TASK DATA -
___
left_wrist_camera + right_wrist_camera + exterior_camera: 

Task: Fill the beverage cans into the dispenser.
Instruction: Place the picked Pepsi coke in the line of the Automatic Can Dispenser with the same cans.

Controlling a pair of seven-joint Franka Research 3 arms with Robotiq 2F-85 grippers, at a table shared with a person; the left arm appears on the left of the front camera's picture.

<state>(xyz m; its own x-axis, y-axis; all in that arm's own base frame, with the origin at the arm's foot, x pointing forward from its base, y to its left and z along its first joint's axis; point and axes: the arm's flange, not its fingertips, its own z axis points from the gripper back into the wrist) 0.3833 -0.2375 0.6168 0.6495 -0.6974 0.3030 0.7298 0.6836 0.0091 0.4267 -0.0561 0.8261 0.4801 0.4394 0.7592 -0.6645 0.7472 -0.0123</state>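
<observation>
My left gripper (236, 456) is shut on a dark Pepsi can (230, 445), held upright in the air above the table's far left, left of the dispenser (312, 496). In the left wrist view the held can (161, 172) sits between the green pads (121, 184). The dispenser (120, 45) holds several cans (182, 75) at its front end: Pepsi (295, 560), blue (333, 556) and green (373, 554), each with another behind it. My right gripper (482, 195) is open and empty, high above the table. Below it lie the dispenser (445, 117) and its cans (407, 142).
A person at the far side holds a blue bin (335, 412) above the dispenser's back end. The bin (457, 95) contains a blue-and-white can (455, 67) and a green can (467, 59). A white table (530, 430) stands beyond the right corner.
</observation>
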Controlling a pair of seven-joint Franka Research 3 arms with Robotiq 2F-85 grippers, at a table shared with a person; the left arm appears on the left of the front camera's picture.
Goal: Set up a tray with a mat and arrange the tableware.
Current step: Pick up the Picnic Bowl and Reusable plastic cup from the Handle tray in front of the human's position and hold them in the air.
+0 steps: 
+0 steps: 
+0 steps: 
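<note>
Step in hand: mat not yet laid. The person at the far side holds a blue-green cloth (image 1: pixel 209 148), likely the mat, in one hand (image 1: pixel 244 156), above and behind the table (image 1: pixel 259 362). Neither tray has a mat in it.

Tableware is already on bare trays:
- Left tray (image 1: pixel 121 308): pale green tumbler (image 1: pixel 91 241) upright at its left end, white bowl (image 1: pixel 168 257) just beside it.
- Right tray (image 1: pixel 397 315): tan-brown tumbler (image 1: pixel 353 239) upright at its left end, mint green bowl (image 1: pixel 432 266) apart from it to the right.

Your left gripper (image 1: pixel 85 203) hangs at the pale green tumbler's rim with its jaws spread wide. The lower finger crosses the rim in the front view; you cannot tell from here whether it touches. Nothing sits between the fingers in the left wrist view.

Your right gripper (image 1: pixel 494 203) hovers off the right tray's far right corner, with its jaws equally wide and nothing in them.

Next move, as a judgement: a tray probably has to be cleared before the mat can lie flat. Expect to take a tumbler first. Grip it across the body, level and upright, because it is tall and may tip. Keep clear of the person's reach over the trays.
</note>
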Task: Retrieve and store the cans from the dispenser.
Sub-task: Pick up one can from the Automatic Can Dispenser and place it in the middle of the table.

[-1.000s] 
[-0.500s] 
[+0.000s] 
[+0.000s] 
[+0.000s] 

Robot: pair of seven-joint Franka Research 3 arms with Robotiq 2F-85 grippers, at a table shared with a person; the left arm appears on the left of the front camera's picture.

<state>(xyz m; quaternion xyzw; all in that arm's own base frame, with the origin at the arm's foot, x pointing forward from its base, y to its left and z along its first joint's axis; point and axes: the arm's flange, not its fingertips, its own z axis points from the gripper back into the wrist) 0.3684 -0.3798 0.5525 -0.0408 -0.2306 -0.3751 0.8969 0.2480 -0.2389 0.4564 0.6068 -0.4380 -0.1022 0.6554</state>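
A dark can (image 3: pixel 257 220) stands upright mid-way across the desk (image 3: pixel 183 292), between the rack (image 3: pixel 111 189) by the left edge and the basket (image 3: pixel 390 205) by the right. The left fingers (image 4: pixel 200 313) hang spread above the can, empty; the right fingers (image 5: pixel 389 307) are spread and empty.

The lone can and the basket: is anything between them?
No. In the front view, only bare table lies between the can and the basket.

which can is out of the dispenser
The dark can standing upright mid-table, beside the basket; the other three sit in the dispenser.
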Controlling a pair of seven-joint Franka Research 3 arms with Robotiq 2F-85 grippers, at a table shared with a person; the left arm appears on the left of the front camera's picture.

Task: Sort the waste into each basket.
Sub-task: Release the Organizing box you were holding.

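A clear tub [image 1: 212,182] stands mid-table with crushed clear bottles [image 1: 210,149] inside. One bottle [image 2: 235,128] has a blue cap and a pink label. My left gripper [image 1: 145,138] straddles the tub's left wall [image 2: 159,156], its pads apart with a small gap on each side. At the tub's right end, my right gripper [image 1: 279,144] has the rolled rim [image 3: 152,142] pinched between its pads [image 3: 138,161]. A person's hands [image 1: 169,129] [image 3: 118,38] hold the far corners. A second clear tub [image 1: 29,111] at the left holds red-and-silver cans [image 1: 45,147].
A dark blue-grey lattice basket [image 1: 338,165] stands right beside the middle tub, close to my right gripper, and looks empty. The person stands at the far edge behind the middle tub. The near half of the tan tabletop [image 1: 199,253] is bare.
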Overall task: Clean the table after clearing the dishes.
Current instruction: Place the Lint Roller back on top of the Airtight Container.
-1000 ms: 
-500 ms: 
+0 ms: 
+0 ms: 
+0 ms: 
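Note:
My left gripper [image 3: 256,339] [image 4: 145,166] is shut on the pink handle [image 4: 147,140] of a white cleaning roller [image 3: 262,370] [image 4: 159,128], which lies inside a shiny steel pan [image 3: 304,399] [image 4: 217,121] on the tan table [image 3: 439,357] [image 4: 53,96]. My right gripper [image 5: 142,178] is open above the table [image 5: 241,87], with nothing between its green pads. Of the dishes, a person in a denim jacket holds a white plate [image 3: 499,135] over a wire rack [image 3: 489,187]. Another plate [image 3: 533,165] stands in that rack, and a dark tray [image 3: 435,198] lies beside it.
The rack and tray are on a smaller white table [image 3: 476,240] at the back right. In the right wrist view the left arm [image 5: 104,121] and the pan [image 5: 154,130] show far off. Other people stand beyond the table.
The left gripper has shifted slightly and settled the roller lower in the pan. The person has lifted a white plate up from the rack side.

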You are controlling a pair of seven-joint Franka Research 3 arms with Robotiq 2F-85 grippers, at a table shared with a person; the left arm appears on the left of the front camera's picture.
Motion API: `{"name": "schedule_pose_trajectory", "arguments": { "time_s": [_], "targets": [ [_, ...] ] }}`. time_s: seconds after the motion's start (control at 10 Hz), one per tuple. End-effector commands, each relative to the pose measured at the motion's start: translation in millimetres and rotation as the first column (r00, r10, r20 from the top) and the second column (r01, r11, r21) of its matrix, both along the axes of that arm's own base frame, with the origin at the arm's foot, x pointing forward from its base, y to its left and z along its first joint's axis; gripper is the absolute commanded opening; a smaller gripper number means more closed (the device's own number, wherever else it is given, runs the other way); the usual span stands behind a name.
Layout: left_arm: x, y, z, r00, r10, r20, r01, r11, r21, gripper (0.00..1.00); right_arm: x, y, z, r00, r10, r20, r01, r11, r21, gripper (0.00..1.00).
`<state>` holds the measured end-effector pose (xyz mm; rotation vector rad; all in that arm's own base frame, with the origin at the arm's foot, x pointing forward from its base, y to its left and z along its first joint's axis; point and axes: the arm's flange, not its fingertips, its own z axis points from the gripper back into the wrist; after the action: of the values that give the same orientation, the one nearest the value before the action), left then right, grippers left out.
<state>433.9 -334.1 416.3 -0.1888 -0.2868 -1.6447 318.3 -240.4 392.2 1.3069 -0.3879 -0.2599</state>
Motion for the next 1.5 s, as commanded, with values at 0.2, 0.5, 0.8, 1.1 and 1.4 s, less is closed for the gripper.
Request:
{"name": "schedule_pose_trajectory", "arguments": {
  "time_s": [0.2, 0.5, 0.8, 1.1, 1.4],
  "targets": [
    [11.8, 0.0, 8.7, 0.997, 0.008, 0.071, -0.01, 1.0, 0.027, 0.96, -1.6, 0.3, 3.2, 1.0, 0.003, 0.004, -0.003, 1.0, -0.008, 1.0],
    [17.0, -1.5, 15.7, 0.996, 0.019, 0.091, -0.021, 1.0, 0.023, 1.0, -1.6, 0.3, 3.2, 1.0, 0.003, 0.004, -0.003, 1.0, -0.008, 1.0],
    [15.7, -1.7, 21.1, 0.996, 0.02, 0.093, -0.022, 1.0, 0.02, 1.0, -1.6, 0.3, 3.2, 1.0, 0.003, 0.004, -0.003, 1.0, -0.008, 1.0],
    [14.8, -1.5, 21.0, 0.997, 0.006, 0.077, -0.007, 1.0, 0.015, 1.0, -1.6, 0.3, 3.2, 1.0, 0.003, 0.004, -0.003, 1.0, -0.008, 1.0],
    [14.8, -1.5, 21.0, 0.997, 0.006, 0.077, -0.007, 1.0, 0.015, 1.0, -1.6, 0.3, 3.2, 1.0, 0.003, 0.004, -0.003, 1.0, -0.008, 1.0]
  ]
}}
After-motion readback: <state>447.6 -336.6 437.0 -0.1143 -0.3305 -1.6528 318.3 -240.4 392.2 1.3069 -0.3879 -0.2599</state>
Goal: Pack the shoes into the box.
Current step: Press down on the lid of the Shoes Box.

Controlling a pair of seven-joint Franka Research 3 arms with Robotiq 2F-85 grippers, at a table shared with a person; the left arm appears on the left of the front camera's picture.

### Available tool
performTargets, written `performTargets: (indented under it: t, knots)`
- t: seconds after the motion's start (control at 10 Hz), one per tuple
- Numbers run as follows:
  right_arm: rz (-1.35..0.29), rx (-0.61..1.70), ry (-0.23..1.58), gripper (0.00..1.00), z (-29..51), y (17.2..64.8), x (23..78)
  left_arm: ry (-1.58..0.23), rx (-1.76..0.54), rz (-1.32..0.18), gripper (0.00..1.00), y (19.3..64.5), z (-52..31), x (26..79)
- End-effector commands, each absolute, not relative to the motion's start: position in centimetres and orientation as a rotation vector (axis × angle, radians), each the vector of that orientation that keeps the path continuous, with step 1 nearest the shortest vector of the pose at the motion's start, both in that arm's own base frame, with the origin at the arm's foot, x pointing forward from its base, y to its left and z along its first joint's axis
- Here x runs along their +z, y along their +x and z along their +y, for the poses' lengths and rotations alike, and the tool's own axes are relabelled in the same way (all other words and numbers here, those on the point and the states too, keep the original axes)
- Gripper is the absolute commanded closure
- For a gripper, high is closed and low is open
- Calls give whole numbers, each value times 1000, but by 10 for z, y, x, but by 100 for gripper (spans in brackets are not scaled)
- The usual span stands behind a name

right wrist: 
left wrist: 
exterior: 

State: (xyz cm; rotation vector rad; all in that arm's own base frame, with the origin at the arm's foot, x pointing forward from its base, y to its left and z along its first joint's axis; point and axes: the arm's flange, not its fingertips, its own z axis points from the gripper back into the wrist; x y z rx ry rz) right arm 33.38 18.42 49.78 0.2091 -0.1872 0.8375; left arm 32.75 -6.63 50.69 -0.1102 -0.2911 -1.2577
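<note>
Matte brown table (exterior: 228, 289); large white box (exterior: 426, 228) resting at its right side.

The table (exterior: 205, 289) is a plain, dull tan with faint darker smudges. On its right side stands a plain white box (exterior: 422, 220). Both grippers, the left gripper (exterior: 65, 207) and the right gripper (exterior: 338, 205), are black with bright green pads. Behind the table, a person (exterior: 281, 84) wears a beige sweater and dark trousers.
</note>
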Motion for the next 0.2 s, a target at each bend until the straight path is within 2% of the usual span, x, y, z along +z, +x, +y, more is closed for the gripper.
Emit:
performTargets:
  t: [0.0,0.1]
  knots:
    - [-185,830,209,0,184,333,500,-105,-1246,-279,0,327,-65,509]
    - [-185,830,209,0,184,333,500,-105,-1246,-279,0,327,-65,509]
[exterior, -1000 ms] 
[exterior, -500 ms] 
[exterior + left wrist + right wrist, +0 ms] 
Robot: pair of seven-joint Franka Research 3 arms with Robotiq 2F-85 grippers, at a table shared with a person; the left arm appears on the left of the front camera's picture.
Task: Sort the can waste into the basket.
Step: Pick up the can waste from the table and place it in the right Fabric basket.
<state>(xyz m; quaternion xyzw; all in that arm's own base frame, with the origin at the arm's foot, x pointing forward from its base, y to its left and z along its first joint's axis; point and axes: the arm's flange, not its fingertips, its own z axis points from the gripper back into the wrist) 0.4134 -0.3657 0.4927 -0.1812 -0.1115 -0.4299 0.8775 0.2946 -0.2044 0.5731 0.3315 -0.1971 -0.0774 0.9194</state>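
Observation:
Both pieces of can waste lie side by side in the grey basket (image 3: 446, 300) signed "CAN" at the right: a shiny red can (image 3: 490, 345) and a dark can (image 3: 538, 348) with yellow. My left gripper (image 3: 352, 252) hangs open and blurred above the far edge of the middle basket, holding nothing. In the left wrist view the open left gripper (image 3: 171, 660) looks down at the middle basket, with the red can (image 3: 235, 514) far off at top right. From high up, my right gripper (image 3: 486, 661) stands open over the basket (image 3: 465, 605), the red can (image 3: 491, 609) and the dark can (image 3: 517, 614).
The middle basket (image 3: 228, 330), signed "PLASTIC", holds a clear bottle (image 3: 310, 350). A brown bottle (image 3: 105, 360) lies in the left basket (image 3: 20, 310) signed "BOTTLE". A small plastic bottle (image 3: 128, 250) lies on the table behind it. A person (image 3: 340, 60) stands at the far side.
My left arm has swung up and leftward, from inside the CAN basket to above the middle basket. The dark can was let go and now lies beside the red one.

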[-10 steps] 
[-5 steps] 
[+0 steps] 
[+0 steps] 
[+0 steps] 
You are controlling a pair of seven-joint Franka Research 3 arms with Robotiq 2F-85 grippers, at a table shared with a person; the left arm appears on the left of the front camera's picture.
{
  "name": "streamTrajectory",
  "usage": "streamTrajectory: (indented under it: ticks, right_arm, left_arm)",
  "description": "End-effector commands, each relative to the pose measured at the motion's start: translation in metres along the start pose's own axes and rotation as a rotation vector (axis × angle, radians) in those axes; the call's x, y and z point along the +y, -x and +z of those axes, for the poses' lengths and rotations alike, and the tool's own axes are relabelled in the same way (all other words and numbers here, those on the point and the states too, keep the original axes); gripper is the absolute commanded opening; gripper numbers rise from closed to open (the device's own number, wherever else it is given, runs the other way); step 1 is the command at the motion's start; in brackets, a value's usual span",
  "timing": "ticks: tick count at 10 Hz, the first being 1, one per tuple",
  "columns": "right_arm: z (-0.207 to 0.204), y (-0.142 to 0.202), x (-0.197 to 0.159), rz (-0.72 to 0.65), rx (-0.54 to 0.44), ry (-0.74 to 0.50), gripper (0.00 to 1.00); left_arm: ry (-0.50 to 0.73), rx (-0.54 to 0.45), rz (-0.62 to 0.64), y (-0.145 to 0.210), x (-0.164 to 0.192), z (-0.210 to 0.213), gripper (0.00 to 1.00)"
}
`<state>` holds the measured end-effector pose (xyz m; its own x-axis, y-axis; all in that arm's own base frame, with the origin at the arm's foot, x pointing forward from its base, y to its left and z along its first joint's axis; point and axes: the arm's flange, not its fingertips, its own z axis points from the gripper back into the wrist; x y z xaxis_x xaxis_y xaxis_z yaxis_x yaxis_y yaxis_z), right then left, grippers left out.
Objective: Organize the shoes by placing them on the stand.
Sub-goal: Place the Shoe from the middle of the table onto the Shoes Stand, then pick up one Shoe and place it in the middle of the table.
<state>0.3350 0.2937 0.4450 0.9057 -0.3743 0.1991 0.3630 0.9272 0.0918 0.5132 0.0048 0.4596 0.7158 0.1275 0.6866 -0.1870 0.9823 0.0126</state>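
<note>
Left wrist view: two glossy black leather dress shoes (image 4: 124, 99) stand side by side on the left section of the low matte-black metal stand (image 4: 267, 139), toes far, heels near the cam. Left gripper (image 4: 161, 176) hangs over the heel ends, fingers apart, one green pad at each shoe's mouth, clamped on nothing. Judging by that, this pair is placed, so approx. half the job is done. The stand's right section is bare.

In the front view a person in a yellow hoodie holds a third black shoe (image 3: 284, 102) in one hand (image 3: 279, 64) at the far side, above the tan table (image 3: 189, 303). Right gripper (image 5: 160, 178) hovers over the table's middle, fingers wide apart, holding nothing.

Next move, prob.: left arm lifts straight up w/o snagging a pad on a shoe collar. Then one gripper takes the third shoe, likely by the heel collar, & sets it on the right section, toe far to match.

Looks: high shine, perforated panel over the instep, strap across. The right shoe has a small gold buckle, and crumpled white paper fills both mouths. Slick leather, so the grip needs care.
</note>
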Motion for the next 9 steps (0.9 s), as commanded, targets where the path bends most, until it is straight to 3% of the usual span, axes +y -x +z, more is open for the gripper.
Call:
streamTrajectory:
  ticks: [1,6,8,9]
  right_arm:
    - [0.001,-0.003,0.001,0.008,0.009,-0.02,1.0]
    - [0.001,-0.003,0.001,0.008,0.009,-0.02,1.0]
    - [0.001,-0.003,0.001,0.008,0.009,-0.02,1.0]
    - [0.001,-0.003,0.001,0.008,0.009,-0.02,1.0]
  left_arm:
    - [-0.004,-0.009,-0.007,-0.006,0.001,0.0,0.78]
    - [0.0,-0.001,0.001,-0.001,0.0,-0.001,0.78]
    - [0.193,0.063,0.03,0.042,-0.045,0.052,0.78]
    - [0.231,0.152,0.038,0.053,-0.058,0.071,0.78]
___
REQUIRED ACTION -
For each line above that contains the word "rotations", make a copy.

EXPECTED ANSWER -
- Here x runs along their +z, y along their +x and z along their +y, for the poses' lengths and rotations alike, and the tool's own axes are relabelled in the same way (all other words and numbers here, those on the point and the states too, keep the original axes)
  "description": "End-effector commands, each relative to the pose measured at the motion's start: translation in metres along the start pose's own axes and rotation as a rotation vector (axis × angle, radians) in those axes; the call's x, y and z point along the +y, -x and +z of those axes, for the poses' lengths and rotations alike, and the tool's own axes are relabelled in the same way (all other words and numbers here, those on the point and the states too, keep the original axes); gripper is the absolute commanded opening; gripper numbers rise from closed to open (the device's own number, wherever else it is given, runs the other way); step 1 is the command at the motion's start; in brackets, a value's usual span",

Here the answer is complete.